▸ Aim of the task: Return each record word for word and omit the pictures.

(Stored items)
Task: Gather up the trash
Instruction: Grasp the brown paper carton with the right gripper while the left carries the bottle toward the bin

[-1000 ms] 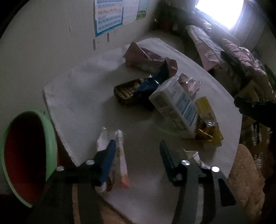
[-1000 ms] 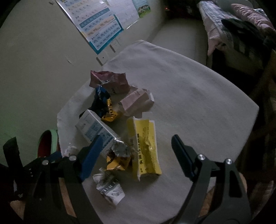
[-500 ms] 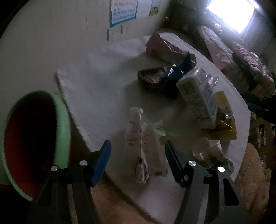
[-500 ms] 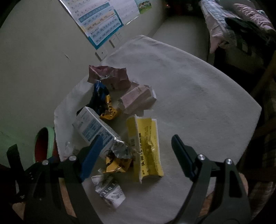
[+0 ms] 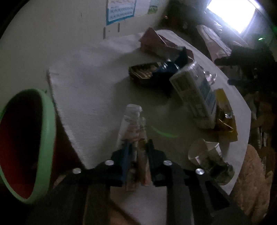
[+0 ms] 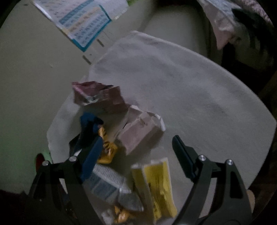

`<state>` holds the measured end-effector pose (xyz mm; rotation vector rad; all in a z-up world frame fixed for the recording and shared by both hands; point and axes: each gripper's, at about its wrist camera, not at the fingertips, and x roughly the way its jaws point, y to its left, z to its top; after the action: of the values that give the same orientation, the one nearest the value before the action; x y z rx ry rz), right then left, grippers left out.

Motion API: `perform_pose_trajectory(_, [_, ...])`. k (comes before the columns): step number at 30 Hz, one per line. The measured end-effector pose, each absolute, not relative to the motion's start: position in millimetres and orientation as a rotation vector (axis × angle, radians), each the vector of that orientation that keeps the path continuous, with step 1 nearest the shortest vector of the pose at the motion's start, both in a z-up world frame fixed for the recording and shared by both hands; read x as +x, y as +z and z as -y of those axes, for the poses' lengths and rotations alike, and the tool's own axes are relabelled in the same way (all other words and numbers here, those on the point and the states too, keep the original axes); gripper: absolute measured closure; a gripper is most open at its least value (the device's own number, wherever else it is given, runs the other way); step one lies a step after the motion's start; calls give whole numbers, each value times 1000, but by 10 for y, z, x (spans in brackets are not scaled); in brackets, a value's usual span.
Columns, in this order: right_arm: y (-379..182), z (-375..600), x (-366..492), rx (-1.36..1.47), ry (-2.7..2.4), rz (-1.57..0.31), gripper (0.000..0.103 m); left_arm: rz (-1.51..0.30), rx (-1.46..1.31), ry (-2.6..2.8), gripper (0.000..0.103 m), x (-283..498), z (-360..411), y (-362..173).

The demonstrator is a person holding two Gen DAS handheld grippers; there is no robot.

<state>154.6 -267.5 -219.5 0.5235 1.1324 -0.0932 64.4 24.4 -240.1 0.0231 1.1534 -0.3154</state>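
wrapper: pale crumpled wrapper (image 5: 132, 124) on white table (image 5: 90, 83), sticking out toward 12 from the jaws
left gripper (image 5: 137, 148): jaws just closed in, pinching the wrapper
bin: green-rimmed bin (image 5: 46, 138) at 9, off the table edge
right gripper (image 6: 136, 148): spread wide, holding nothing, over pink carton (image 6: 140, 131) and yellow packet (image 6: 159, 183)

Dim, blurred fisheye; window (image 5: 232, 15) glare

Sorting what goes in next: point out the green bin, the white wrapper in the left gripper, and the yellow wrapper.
green bin (image 5: 49, 121), left wrist view, on its rim.
white wrapper (image 5: 132, 119), left wrist view, upper half beyond the fingers.
yellow wrapper (image 6: 158, 183), right wrist view, printed yellow face.
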Motion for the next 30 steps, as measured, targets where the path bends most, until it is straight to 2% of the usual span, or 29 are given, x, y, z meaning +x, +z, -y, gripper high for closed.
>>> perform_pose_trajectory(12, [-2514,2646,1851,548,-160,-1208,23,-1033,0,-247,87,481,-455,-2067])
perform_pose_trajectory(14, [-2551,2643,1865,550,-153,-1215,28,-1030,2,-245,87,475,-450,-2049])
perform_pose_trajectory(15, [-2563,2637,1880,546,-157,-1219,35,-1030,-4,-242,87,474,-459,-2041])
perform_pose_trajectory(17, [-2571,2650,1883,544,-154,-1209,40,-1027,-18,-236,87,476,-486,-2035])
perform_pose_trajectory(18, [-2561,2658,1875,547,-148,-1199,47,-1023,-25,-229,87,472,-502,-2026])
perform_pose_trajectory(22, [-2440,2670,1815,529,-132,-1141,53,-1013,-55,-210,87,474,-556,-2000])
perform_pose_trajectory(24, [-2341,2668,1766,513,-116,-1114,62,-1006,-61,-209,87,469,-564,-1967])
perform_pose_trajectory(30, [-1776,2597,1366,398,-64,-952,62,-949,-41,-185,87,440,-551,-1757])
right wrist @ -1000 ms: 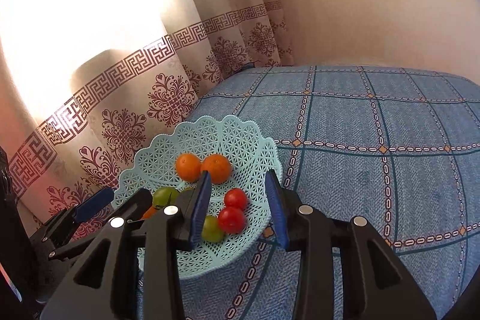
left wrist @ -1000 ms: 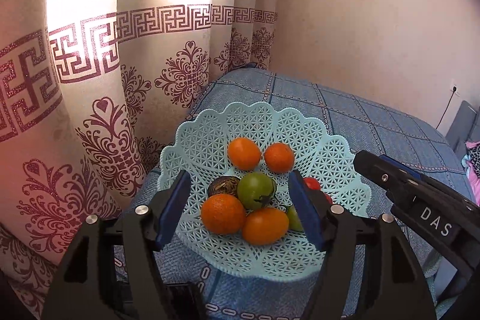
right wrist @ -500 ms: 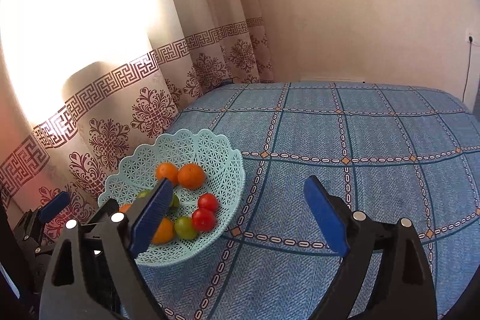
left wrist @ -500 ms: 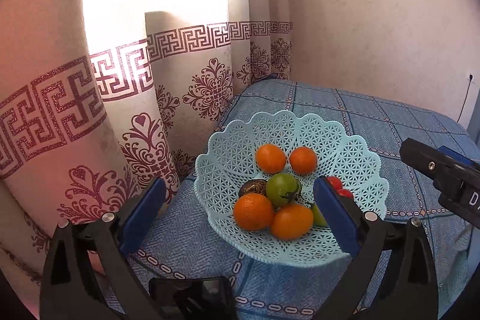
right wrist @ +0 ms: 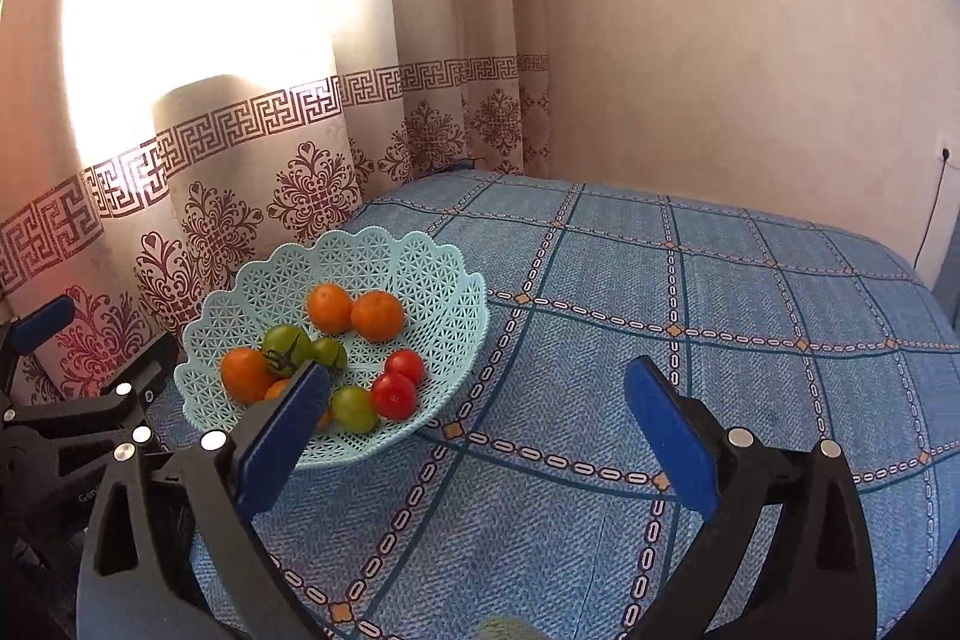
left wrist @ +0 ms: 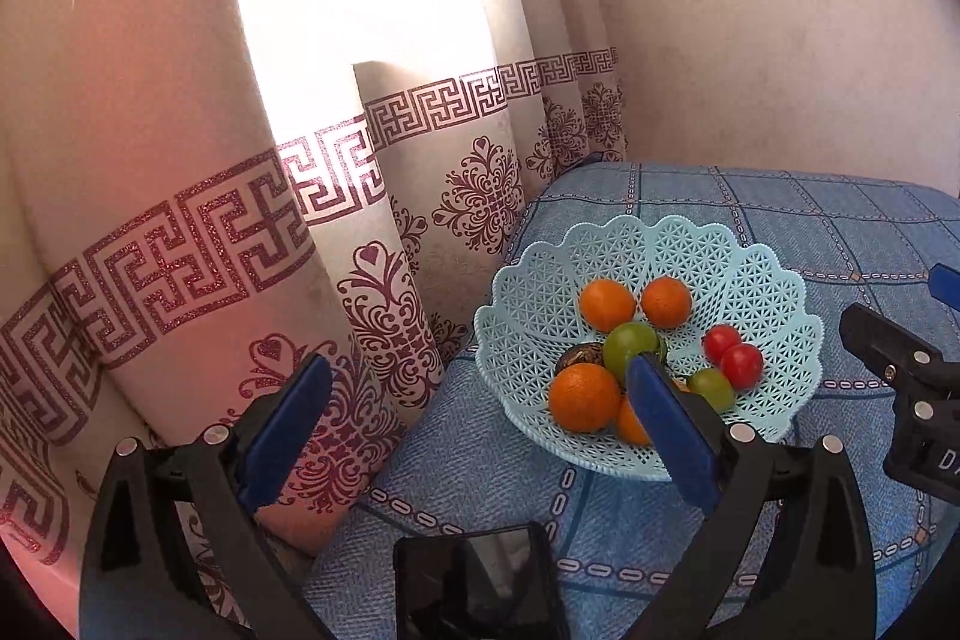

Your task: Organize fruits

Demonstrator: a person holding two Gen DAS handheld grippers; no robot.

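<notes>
1. All visible fruit sits in the basket (right wrist: 420, 274), a pale blue lattice bowl at the near-left corner of the bed (right wrist: 690, 370), just beside the curtain (right wrist: 252, 196). No loose fruit shows on the bedspread in either view.
2. Judgement: task looks at or close to its end. Nothing visible is left to gather, and neither gripper holds anything.
3. Left gripper (left wrist: 474, 436): jaws spread wide, empty, hanging near and left of the basket, over the bed edge and curtain.
4. Right gripper (right wrist: 480, 436): jaws also wide apart, empty, near the basket and to its right, over bare bedspread.
5. Count from the right wrist view:
   - oranges (right wrist: 329, 307): two at the far side, one at the left, plus one partly hidden behind the right gripper's finger, so four.
   - red tomatoes (right wrist: 394, 395): two, touching, on the right.
   - green tomatoes (right wrist: 287, 345): three.
6. One dark round item (left wrist: 579, 357) shows in the left wrist view; cannot tell what it is.
7. One dark phone-like object (left wrist: 480, 580) lies at the near edge in the left wrist view.
</notes>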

▸ Solution to this problem:
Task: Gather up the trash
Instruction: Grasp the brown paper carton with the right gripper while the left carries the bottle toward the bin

[-1000 ms] 
[-1000 ms] 
[-500 ms] 
[-500 ms] 
[+0 ms] 
[+0 ms] 

`<state>` holds the measured end-effector pose (xyz mm; rotation vector rad; all in a z-up world frame fixed for the recording and shared by both hands; point and axes: each gripper's, at about its wrist camera, not at the fingertips, and x roughly the way its jaws point, y to its left, z to its top; after the action: of the values that give the same orientation, the one nearest the value before the action; x y z rx ry rz), right then left, grippers left out.

Motion API: `perform_pose_trajectory(_, [_, ...])`. k (comes before the columns): step number at 30 Hz, one per line. The measured end-effector pose, each absolute, not relative to the motion's start: position in millimetres and orientation as a rotation vector (axis × angle, radians), each the vector of that orientation that keeps the path continuous, with step 1 nearest the shortest vector of the pose at the motion's start, both in a z-up world frame fixed for the recording and shared by both hands; read x as +x, y as +z and z as -y of those axes, for the poses' lengths and rotations alike, and the tool's own axes are relabelled in the same way (all other words and numbers here, those on the point and the states too, keep the original axes); gripper: absolute measured closure; a gripper is most open at its least value (the device's own number, wherever else it is given, runs the other way); step one lies a step after the motion's start; calls give whole numbers, each value times 1000, but by 10 for y, z, x (spans in brackets are not scaled); in brackets, a value's usual span.
Columns, in this order: right_arm: y (-379..182), z (-375..600), x (-366..492), rx (-1.36..1.47), ry (-2.7..2.4), rz (-1.57..0.31), gripper (0.000..0.103 m); left_arm: rz (-1.51..0.30), rx (-1.46..1.31), ry (-2.6..2.8), gripper (0.000..0.103 m), x (-283..498), z (-360..411), y (-362..173).

The demonstrator is a person holding two Gen DAS handheld grippers; there is no robot.

<state>154.6 -267.5 -219.5 0.5235 1.1324 -0.0932 64.4 24.4 -240.1 0.0231 1.1534 -0.3154</state>
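wrapper: pale crumpled wrapper (image 5: 132, 124) on white table (image 5: 90, 83), sticking out toward 12 from the jaws
left gripper (image 5: 137, 148): jaws just closed in, pinching the wrapper
bin: green-rimmed bin (image 5: 46, 138) at 9, off the table edge
right gripper (image 6: 136, 148): spread wide, holding nothing, over pink carton (image 6: 140, 131) and yellow packet (image 6: 159, 183)

Dim, blurred fisheye; window (image 5: 232, 15) glare

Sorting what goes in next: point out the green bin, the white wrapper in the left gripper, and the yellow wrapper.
green bin (image 5: 49, 121), left wrist view, on its rim.
white wrapper (image 5: 132, 119), left wrist view, upper half beyond the fingers.
yellow wrapper (image 6: 158, 183), right wrist view, printed yellow face.
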Motion for the next 30 steps, as measured, targets where the path bends most, until it is straight to 2% of the usual span, or 29 are given, x, y, z meaning +x, +z, -y, gripper high for closed.
>>> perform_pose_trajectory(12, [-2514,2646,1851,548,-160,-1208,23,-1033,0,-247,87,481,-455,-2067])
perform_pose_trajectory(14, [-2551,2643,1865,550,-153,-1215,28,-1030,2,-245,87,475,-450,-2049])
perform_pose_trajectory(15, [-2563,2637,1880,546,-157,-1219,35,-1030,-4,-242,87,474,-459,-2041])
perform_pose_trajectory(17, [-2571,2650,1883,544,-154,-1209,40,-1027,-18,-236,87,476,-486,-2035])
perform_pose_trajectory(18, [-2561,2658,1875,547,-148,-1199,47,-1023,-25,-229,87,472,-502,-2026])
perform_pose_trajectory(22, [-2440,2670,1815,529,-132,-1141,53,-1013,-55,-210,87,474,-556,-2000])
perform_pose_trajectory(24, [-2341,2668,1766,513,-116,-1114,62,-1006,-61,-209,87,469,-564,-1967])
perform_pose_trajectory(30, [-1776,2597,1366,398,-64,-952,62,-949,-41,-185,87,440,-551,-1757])
right wrist @ -1000 ms: 
left wrist @ -1000 ms: 
right wrist @ -500 ms: 
left wrist @ -500 ms: 
right wrist @ +0 ms: 
left wrist @ +0 ms: 

Your task: Organize fruits

Demonstrator: a person holding two Gen DAS handheld grippers; no robot.

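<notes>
1. All visible fruit sits in the basket (right wrist: 420, 274), a pale blue lattice bowl at the near-left corner of the bed (right wrist: 690, 370), just beside the curtain (right wrist: 252, 196). No loose fruit shows on the bedspread in either view.
2. Judgement: task looks at or close to its end. Nothing visible is left to gather, and neither gripper holds anything.
3. Left gripper (left wrist: 474, 436): jaws spread wide, empty, hanging near and left of the basket, over the bed edge and curtain.
4. Right gripper (right wrist: 480, 436): jaws also wide apart, empty, near the basket and to its right, over bare bedspread.
5. Count from the right wrist view:
   - oranges (right wrist: 329, 307): two at the far side, one at the left, plus one partly hidden behind the right gripper's finger, so four.
   - red tomatoes (right wrist: 394, 395): two, touching, on the right.
   - green tomatoes (right wrist: 287, 345): three.
6. One dark round item (left wrist: 579, 357) shows in the left wrist view; cannot tell what it is.
7. One dark phone-like object (left wrist: 480, 580) lies at the near edge in the left wrist view.
</notes>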

What has been written here completes the answer.